Items listed in a dataset:
☆ ☆ ☆ ☆ ☆

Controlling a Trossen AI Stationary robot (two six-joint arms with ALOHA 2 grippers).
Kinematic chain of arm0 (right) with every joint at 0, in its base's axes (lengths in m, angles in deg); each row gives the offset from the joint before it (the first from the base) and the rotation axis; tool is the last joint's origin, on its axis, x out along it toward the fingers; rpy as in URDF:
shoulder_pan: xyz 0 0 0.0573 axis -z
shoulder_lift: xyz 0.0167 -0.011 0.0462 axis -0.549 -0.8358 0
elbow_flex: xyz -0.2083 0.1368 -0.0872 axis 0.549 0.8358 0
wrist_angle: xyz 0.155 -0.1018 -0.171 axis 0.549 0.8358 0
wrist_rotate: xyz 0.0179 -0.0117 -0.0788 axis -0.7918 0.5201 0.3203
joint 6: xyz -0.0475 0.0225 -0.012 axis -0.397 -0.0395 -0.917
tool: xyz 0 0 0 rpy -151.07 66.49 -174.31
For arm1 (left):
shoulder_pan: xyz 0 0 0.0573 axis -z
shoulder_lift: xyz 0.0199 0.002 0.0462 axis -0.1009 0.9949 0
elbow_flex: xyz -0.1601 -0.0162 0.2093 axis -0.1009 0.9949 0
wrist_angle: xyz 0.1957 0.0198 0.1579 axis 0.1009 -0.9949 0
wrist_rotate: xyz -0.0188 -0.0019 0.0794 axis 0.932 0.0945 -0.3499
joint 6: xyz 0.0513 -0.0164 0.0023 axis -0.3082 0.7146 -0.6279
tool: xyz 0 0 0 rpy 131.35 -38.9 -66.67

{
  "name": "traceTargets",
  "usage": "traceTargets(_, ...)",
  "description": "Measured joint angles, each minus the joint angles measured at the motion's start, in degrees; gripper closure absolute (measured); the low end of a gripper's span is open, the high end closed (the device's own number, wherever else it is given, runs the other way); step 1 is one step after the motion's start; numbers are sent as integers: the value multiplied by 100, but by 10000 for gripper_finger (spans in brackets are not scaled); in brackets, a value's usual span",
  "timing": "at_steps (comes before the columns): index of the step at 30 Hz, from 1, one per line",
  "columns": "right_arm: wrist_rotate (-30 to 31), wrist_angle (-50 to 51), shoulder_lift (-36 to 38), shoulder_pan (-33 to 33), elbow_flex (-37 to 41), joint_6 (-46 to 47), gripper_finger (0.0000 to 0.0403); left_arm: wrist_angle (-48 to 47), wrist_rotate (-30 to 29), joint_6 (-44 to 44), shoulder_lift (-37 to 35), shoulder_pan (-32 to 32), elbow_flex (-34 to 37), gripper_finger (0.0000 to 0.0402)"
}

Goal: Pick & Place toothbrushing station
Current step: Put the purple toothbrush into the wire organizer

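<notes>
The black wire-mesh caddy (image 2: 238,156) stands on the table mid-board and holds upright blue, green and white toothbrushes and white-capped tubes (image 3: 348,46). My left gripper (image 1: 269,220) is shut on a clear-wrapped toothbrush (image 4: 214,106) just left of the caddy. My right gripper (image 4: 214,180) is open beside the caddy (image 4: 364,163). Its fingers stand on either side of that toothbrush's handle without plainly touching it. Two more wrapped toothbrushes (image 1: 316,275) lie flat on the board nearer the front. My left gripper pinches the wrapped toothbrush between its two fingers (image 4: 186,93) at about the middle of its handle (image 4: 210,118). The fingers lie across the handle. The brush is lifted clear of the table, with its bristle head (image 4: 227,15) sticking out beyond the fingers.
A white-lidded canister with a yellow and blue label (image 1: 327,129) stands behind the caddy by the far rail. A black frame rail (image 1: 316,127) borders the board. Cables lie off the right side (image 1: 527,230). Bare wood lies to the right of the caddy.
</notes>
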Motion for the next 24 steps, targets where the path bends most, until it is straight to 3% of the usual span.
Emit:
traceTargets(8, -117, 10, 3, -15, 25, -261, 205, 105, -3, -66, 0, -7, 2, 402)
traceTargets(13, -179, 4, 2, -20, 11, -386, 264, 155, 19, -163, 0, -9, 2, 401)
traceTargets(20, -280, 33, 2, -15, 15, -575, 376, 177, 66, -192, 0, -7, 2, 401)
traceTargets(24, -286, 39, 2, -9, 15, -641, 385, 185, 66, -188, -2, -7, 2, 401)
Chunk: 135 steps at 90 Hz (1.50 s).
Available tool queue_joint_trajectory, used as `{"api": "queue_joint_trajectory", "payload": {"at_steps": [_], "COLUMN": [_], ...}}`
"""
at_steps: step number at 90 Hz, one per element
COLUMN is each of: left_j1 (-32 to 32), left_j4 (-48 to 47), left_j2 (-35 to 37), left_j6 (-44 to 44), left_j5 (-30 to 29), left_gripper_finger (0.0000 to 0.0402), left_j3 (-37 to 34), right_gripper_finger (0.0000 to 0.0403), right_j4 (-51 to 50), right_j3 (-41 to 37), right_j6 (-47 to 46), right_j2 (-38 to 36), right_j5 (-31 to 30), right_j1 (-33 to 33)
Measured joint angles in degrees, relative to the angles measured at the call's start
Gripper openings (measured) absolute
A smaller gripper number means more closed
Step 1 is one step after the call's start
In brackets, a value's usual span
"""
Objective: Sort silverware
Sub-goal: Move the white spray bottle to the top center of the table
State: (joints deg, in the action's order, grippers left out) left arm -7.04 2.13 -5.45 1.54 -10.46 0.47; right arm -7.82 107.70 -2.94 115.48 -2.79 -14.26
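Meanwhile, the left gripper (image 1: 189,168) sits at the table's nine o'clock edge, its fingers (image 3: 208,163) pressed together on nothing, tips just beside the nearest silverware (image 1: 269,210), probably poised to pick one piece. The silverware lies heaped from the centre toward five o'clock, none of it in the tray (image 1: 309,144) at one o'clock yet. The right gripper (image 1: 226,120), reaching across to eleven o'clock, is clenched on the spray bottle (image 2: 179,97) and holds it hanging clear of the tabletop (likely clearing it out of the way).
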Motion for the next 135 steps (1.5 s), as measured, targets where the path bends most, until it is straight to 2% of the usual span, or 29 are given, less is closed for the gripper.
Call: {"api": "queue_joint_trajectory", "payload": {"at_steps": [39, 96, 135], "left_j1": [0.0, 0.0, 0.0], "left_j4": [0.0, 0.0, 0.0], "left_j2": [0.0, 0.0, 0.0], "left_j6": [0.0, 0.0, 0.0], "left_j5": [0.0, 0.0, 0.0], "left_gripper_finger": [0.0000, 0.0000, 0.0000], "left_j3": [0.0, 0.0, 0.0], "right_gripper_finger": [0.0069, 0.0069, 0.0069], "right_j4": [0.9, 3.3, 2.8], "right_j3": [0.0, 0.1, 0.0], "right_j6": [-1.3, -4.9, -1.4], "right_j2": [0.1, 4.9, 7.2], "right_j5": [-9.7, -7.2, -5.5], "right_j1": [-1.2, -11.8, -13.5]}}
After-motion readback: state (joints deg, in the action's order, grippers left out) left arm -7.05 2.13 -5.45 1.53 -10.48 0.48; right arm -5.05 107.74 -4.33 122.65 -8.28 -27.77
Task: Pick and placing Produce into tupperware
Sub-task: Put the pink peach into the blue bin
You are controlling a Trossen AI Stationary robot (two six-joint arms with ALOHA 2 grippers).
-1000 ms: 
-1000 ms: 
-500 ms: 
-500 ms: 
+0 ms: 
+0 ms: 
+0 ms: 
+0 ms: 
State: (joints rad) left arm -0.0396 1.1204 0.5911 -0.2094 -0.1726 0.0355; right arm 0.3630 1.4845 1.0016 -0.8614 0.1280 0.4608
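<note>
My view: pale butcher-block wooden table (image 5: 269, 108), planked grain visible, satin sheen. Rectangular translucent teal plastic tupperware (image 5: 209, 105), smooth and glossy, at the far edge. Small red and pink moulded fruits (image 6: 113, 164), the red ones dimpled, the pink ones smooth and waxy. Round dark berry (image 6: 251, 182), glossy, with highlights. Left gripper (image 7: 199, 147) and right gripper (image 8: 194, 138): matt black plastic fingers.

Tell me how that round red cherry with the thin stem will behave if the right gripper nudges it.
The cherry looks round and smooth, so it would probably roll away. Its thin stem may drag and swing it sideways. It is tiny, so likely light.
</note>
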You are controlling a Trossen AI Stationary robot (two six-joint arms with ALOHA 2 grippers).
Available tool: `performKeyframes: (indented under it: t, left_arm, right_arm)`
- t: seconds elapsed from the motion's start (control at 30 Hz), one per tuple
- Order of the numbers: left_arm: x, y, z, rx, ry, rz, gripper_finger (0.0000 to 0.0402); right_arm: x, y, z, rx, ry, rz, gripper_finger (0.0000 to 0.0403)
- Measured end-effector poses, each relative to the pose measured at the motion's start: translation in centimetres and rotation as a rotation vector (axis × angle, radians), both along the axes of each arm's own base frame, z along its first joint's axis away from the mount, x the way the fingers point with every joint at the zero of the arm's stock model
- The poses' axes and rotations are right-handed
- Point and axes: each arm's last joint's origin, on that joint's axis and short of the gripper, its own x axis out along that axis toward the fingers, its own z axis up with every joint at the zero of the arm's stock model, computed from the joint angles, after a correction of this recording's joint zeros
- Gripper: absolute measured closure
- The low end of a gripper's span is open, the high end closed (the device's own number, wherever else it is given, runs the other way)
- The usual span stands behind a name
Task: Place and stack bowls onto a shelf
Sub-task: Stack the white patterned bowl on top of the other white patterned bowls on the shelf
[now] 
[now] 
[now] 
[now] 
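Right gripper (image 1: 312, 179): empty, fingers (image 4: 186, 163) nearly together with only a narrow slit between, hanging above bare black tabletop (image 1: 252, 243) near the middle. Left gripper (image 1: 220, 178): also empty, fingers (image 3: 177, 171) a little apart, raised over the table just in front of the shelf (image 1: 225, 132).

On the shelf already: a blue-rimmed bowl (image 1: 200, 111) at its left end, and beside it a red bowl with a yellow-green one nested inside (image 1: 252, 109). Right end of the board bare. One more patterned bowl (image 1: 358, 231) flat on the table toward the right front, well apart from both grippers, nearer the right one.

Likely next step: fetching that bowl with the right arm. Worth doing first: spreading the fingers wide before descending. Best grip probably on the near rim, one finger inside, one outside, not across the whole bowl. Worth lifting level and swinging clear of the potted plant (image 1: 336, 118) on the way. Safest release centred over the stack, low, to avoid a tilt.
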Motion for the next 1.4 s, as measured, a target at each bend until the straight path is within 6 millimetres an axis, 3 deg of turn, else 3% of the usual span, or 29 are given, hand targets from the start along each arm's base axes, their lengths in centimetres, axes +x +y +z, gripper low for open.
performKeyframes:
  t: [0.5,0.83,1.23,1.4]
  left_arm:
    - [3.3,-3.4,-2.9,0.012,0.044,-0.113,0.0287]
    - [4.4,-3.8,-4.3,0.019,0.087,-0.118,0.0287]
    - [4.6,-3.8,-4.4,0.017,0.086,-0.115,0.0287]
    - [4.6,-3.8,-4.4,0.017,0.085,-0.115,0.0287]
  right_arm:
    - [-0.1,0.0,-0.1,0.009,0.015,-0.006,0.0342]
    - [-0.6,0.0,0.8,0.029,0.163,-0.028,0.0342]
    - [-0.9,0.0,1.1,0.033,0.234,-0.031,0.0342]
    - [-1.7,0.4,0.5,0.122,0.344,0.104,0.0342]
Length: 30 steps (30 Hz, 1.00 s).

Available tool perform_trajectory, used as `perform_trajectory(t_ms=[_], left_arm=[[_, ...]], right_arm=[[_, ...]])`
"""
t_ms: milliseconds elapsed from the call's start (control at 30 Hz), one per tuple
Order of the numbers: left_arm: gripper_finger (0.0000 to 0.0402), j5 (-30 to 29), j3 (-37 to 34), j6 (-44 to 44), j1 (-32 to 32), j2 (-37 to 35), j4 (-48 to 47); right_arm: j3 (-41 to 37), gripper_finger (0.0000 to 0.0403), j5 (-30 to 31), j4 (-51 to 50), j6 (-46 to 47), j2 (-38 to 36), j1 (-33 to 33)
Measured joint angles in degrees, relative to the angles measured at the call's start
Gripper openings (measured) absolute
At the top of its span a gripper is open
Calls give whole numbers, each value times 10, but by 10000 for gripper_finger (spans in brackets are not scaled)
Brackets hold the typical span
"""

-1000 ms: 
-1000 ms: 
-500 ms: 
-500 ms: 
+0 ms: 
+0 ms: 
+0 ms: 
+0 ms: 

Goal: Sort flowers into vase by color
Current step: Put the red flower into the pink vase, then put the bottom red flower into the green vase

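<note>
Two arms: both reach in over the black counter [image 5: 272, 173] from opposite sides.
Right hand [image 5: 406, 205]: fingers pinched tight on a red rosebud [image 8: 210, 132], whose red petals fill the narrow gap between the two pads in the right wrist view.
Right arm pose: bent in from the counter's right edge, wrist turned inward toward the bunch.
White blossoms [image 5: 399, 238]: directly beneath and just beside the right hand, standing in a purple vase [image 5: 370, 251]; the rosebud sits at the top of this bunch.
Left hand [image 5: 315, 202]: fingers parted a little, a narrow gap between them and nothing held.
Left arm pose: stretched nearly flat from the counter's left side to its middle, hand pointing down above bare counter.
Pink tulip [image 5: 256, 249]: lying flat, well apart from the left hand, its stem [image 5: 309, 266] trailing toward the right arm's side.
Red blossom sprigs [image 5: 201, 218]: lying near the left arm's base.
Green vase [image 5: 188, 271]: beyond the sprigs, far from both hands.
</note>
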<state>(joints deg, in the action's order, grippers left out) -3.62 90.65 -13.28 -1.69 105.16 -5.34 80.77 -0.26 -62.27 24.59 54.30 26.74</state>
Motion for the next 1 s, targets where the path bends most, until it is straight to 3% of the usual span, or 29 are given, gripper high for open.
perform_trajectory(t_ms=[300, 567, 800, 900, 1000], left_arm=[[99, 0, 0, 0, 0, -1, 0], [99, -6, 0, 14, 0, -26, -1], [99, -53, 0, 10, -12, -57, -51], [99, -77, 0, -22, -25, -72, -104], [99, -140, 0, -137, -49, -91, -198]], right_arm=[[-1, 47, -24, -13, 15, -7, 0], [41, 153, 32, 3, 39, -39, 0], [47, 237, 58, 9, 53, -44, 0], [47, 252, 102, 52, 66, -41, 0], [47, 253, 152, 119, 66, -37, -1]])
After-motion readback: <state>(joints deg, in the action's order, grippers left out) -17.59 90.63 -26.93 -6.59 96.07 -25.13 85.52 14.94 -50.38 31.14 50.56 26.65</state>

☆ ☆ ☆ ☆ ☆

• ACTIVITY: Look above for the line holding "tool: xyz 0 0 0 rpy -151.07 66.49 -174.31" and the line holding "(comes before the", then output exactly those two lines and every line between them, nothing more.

• EXERCISE RESULT:
tool: xyz 0 0 0 rpy -151.07 66.49 -174.31
For arm1 (left):
shoulder_pan: xyz 0 0 0.0573 axis -z
shoulder_lift: xyz 0.0199 0.002 0.0462 axis -0.1009 0.9949 0
elbow_flex: xyz -0.1601 -0.0162 0.2093 axis -0.1009 0.9949 0
wrist_angle: xyz 0.1957 0.0198 0.1579 axis 0.1009 -0.9949 0
wrist_rotate: xyz -0.0188 -0.0019 0.0794 axis 0.932 0.0945 -0.3499
joint 6: xyz 0.0513 -0.0164 0.0023 axis -0.3082 0.7146 -0.6279
tool: xyz 0 0 0 rpy 131.35 -38.9 -66.67

{
  "name": "traceTargets",
  "usage": "traceTargets(_, ...)",
  "description": "Measured joint angles, each minus the joint angles measured at the motion's start, in degrees; gripper closure absolute (measured); the low end of a gripper's span is open, the high end closed (the device's own number, wherever else it is given, runs the other way); step 1 is one step after the motion's start; numbers are sent as integers: the value multiplied by 100, but by 10000 for gripper_finger (spans in brackets are not scaled); in brackets, a value's usual span",
  "timing": "at_steps (comes before the columns): index of the step at 30 Hz, from 1, one per line",

Nothing further is required of the output.